The Six W’s of Journalism

Anyone who took journalism in school was taught about the Five W’s. Anyone who knows anything about what journalism should also know about the Five W’s.

Today, however, it appears there are Six W’s.

Apparently journalists are not taught about them the way they used to be nor in any way that resembles what it should be.

WhoWhatWhenWhereWhy (and occasionally How).

If a journalist sticks to these 5 rules while on assignment and investigating a story, they will come back with facts that readers can consume.

While I was in journalism class, we were also told to give our stories some flare.
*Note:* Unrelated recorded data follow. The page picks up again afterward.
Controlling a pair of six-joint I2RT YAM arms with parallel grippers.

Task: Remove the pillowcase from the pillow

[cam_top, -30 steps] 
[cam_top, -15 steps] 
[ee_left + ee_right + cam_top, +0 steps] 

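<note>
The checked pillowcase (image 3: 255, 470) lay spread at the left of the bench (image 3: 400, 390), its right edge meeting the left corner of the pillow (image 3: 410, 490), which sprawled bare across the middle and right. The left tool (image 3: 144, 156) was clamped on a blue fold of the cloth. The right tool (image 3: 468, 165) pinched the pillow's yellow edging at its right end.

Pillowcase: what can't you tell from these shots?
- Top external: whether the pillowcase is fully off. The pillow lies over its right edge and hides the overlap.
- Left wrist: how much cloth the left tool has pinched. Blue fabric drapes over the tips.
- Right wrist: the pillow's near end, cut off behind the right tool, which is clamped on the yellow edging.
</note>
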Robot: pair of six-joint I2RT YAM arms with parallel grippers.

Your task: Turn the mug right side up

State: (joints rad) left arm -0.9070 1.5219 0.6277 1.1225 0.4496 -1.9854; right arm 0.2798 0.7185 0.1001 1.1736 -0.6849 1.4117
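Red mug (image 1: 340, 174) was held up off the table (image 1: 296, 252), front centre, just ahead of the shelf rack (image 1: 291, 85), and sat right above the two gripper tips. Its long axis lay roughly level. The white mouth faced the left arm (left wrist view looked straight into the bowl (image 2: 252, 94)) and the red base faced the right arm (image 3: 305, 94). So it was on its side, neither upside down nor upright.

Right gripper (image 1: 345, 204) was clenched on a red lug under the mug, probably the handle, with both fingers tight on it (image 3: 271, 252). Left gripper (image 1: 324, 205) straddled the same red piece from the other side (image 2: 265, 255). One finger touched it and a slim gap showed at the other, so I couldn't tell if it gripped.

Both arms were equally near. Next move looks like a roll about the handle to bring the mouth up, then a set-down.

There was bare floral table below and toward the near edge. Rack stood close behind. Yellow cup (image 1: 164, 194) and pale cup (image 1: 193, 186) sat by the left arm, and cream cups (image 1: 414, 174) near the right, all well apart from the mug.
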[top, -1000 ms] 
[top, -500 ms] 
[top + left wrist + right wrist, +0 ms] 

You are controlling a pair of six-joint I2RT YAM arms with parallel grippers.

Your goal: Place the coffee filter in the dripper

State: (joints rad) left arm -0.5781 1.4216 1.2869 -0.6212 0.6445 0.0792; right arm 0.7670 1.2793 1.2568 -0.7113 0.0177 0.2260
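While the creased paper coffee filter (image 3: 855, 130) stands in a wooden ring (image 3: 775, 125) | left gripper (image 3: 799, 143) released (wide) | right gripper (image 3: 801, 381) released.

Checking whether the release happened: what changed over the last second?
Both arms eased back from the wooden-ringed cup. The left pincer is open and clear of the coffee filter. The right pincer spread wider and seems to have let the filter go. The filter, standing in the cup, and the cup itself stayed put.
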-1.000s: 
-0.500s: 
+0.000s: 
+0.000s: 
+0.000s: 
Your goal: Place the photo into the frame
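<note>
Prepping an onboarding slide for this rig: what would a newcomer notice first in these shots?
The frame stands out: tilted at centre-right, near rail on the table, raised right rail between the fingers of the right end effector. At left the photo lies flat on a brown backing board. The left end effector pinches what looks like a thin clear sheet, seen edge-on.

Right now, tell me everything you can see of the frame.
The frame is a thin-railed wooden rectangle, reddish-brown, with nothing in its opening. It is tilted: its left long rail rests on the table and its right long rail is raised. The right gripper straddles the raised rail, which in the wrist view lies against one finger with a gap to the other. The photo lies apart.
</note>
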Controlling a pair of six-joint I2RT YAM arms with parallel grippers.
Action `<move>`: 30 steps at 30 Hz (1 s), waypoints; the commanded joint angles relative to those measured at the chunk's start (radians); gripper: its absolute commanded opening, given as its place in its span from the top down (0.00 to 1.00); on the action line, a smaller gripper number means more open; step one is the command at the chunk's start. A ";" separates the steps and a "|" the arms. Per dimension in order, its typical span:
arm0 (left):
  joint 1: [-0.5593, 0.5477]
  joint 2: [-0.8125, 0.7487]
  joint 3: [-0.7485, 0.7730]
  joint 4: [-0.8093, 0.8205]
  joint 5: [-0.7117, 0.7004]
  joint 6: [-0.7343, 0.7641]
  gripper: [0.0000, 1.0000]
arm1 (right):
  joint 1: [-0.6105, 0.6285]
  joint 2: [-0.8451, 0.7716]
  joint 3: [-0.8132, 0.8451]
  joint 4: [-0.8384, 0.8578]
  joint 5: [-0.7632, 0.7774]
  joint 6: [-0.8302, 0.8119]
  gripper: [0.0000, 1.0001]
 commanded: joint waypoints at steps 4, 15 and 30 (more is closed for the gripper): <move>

Here is where some of the trouble began.

The stories I turned in contained the 5 W’s but not enough flare; not enough interest was generated when reading my assignment. In other words, it was boring.

Back then it was hard for me to grasp the concept of writing a news article with just facts while also writing it in a way that created interest. I just didn’t get it because in my eyes generating that kind of interest required imagination and embellishment I didn’t quite have yet.

So here we are in 2023 and anything boring is considered a death signature for the career of a journalist. If you can’t generate a name for yourself that stands out over and above your story, you’re just another nobody that no one want to know.

There are some news organizations that have been caught telling their reporters to generate stories or focus on certain types of stories or just certain individuals. That’s okay if you’re truthful about your purpose as said organization.

If, however, you are advertising your organization as a news organization that reports all news regardless of who it’s about, well then… you better not get caught telling journalists they can only focus on certain things while ignoring others.

Here in lies the problem; we are desensitized to the normal, everyday event which isn’t a big deal except we are now desensitized to some of the most horrendous events. There’s so much sensationalism in reporting that we just don’t care. I’ve read headline after headline that should have shocked me but meant nothing more than the weather.

Why is that? A picture like this should create an emotion of tragedy and sympathy; maybe even a desire to help and the will to do it.

One reason for the lack of give-a-damn is that when I do happen to get into the article, I often find that the event that actually took place is nothing like the headline. It’s misleading; it’s click-bait.

This picture could read “Hurricane wipes out family home” but when I click to read it, the article may end up being a clever way to create a need for insurance with the article coincidentally containing a handy-dandy phone number for my convenience. It may indeed speak of a tragic event, but the way it’s written leave me not caring.

Another reason is so many people are reporting the same thing in a more sensational way to get over the heads of other reporting the same thing. They must be louder, bolder, slap my face harder!

One more reason… they are no longer trustworthy. How many times have you read or heard a report just to find out later that it wasn’t true, or it was exaggerated? How many times have you heard a pundit take a normal subject and blow it out of proportion while claiming to be a journalist.

Pundits are not journalists, but many journalists are acting like pundits.

What is the sixth W, I hear you ask. Here is what I’ve come up with and just to be clear, I wrote this down on a pad of paper a number of years ago and it sadly has not gotten better with time; it’s actually much, much worse.

WhoWhatWhereWhenWhy… and…

Whether or not you want my opinion, you’re getting it!